* _Task instructions_
Could you set down exactly the lines of the data below, starting at the one that holds "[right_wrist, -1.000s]" and ending at the one that holds "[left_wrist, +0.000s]", both included, and only those?

Data for processing below:

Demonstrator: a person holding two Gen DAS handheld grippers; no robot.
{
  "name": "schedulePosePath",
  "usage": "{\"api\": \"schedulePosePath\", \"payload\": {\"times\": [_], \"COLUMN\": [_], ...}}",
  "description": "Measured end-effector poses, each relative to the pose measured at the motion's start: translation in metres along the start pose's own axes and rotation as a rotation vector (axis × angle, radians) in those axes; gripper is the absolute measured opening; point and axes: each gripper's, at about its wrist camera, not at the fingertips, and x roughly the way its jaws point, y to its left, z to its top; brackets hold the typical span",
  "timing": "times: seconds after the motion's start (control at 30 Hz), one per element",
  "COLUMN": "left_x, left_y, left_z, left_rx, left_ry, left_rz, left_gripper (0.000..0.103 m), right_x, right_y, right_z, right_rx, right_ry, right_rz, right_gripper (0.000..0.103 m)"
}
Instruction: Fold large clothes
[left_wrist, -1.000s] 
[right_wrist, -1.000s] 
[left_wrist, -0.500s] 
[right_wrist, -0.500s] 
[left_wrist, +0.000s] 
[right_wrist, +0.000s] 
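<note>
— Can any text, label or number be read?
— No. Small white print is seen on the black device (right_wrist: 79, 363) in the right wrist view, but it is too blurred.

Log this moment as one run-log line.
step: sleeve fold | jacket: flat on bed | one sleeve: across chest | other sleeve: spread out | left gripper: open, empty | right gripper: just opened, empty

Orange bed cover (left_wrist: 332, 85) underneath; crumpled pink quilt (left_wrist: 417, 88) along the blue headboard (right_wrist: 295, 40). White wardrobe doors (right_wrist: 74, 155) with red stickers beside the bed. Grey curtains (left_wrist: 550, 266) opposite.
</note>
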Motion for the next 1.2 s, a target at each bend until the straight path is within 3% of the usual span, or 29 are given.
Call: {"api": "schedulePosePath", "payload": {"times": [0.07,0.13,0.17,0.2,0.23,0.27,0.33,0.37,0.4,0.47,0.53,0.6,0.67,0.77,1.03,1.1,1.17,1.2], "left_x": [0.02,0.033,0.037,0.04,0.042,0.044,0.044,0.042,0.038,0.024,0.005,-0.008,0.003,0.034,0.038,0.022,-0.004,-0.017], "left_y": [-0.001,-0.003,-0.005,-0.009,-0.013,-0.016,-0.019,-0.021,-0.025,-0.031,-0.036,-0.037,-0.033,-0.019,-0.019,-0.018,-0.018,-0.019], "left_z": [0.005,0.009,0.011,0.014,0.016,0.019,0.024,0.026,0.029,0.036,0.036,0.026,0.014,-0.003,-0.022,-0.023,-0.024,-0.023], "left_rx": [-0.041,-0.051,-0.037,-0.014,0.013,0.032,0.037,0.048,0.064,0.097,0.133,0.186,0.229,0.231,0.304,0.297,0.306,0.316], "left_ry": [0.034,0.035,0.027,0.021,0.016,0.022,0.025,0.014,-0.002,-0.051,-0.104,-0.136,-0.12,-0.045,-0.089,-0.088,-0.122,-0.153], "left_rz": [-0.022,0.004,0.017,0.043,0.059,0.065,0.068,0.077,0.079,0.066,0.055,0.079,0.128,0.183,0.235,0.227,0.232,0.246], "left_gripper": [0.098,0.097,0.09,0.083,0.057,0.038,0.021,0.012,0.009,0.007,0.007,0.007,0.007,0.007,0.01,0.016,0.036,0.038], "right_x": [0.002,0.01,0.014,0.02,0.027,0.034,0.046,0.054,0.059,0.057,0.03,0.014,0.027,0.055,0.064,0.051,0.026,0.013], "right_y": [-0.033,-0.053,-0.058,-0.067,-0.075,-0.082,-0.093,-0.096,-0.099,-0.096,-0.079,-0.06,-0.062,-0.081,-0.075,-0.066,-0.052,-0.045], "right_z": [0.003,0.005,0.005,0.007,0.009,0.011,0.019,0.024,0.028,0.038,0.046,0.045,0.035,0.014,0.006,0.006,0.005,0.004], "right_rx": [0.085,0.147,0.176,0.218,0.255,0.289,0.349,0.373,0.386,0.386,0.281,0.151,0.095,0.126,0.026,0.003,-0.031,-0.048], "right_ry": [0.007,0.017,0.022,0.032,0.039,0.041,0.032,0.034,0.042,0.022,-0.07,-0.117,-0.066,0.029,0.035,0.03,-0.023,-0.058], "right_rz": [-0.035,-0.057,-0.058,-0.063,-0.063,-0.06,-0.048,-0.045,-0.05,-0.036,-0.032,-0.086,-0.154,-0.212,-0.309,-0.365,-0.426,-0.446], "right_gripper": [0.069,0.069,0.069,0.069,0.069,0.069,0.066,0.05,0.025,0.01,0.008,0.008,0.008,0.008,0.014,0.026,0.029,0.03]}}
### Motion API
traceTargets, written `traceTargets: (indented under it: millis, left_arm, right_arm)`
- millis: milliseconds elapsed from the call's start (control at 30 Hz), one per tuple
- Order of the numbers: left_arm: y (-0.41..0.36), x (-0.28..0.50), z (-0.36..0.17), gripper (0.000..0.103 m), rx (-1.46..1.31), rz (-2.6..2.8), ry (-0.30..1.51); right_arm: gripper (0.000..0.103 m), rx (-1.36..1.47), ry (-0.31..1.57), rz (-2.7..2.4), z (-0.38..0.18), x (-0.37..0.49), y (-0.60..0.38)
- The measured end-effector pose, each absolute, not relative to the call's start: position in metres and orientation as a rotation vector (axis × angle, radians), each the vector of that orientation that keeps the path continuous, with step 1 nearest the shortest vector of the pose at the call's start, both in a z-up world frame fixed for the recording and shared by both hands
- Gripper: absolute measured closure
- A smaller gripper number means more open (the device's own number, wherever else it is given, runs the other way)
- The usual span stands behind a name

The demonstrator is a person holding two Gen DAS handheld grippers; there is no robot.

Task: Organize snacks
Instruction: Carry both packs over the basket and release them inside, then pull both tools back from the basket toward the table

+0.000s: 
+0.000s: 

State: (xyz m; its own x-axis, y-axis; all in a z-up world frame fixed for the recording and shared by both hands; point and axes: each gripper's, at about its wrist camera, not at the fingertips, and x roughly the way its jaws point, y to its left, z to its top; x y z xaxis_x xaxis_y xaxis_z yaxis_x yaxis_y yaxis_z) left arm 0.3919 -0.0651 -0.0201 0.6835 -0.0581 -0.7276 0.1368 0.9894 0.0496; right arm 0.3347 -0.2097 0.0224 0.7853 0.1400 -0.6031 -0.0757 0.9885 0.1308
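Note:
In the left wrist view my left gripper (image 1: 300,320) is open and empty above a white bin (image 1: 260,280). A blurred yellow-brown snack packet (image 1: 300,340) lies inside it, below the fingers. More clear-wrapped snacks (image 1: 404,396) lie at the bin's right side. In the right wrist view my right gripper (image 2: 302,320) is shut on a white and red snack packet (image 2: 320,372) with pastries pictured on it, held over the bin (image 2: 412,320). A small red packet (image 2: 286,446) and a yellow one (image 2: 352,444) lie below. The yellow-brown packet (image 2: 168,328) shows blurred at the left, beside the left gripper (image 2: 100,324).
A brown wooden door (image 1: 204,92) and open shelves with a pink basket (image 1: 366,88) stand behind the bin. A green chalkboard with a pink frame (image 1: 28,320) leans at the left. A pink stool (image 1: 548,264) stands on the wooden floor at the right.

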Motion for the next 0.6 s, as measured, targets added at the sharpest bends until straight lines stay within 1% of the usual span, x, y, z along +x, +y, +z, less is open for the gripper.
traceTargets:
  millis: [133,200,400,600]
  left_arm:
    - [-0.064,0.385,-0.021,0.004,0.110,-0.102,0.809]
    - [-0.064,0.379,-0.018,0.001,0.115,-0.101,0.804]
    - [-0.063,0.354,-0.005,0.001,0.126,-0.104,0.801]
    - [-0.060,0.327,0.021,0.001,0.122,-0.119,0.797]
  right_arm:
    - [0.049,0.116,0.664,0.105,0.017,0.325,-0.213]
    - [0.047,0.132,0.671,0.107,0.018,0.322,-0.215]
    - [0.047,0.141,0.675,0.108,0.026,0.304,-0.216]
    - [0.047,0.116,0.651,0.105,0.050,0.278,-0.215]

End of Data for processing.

* _Exercise solution_
[right_wrist, -1.000s] 
[left_wrist, -0.500s] 
[right_wrist, -0.500s] 
[left_wrist, +0.000s] 

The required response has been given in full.